A sensação de estar afastado das salas de atendimento
médico, de não estar recebendo qualquer retorno
pelo pesado investimento feito durante tantos anos, impele o jovem
profissional para o imediatismo, submetendo-se às perversas
propostas de trabalho oferecidas pelos setores público
e privado, que, certamente, em outras circunstâncias, seriam
recusadas.
Trabalhando com a intensidade exigida pelos empregadores que,
para obter maior faixa de lucro, contratam analistas ergonômicos
que estabelecem um determinado número de pacientes que
cada médico deverá atender durante a jornada de
trabalho, este não tem disponibilidade de tempo suficiente
para fazer anamnese, exame físico e complementares para
seus inúmeros pacientes. Tão logo termina o seu
turno, imediatamente, deverá deslocar-se para outro local
de trabalho, provavelmente, com as mesmas dificuldades já
assinaladas.
Ocupando o máximo de tempo disponível em suas múltiplas
jornadas de trabalho, em busca de, com o somatório dos
baixos salários, alcançar uma soma suficiente para
saldar suas despesas pessoais, não resta dúvidas
que não lhe sobrará tempo e condições
adequadas para manter o seu aperfeiçoamento com a educação
médica continuada. Este médico não poderá
comparecer às jornadas científicas, congressos ou
reuniões destinadas ao aperfeiçoamento da profissão.

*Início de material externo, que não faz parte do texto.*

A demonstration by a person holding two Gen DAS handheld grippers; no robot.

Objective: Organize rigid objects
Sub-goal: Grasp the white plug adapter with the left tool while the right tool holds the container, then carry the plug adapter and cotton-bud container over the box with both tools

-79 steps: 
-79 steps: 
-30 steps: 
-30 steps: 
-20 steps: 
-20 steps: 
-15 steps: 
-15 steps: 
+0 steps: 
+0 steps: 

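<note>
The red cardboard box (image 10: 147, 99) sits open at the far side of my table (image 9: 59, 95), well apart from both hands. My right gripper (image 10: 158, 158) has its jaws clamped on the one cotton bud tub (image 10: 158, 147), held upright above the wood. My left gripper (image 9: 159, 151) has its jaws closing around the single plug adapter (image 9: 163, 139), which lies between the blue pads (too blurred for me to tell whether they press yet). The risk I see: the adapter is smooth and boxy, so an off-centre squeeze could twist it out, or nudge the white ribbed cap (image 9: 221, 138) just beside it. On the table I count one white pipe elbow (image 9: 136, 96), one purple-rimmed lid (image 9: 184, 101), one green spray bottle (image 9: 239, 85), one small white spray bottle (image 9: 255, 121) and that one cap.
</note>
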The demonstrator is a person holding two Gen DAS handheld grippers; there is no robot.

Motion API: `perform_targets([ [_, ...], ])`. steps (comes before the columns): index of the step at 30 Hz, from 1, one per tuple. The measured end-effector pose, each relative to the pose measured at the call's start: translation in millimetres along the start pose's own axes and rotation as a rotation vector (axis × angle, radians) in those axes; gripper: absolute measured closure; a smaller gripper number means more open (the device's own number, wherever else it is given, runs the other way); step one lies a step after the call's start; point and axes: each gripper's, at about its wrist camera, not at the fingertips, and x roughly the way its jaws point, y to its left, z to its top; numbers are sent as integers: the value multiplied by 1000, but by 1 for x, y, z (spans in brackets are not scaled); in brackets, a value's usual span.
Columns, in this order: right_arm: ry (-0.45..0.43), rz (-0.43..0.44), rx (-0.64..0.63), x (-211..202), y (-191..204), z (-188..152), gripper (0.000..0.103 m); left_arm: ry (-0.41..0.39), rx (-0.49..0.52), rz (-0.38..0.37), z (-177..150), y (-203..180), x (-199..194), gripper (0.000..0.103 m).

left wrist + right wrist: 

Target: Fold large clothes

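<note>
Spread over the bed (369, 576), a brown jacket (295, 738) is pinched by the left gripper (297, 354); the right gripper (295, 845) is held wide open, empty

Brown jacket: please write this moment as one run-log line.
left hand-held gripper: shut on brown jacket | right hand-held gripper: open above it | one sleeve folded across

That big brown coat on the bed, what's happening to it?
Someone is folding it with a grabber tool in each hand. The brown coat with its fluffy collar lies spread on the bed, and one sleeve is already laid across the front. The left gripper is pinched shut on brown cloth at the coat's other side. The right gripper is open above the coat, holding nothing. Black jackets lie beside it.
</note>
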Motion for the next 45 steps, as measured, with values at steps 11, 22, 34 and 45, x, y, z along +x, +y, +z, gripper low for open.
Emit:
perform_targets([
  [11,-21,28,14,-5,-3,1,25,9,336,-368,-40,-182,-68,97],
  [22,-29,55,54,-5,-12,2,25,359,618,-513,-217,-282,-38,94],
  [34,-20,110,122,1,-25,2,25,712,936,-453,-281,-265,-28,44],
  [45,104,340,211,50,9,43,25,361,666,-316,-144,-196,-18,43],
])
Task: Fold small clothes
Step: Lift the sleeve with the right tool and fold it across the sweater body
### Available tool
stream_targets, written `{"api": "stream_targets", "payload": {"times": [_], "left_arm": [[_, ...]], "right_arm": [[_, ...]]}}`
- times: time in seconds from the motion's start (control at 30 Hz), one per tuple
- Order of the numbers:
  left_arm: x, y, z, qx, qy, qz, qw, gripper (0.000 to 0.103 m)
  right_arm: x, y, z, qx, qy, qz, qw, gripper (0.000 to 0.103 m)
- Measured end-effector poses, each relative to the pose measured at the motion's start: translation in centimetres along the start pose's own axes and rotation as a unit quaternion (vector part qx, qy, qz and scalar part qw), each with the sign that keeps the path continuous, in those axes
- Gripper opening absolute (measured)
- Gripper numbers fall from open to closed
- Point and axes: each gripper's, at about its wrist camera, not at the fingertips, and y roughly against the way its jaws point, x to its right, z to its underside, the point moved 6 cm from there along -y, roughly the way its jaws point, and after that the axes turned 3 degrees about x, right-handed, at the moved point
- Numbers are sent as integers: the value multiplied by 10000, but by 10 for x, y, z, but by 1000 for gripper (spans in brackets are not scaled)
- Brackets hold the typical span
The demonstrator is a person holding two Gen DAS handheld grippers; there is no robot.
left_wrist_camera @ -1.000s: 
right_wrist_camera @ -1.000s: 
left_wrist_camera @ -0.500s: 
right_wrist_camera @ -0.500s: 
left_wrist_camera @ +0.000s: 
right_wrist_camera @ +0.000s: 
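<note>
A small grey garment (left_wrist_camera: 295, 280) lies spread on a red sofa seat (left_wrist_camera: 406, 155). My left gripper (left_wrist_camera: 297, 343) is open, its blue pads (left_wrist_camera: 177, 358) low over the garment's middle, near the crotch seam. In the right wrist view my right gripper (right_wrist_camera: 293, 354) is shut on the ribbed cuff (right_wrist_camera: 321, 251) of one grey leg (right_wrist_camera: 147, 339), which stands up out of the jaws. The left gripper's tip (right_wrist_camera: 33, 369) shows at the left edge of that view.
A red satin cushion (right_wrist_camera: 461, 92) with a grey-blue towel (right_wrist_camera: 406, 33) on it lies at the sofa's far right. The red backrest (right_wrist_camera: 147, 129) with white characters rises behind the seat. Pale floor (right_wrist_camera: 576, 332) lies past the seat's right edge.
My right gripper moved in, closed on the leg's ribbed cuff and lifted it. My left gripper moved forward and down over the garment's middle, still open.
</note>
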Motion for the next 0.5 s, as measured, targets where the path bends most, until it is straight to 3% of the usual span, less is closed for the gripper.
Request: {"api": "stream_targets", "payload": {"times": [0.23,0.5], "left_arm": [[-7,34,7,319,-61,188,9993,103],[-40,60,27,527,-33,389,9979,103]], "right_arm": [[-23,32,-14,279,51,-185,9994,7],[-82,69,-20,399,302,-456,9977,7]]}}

Somente após algum tempo, os mais bem sucedidos, poderão
limitar suas atividades especializadas, ajustando os preços
cobrados, e constituindo um grupo seleto de pacientes. Só
então, com esse esboço de sucesso, aparecerá
o tempo para que possa acompanhar a evolução da
especialidade médica que exerce.
Iniciamos esta análise dizendo que a mercantilização
da medicina, exceto para alguns poucos, arrasta como uma aluvião
as potencialidades e a romântica dedicação
que os jovens médicos acalentaram ao longo do curso médico
e do contato com seus professores. Mesmo assim, ainda nos hospitais
universitários, ou nos corredores dos hospitais onde fazem
estágios na qualidade de acadêmicos de medicina,
os mais observadores percebem que, aos poucos, os médicos
vão sendo preparados para esquecer a relação
médico-paciente, e aprimorar-se em dar conta de suas obrigações
para com as instituições onde trabalham.
A produtividade, a conquista de objetivos determinados pelos técnicos
em administração hospitalar, notadamente os do setor
de contabilidade, são determinantes mais poderosos do que
o sucesso na prática médica. Não raro, o
equipamento de moderna sofisticação, mais rápido,
mais caro, mais rentável, tem prioridade sobre a cuidadosa
semiotécnica de algum cuidadoso, mas “ultrapassado”
médico à moda antiga.
Acredito que esta marcha seja irreversível, e nem consigo,
no momento, afirmar que isso será prejudicial para os pacientes;
nem que a super tecnologia, o ilimitado laboratório, a
máquina (cada vez mais moderna, capaz de multiplicar exponencialmente
os nossos precários sentidos), em breve tempo, nivelarão,
na obtenção de resultados, os mais diferentes médicos
em atividade na moderna Medicina. Quem viver, verá."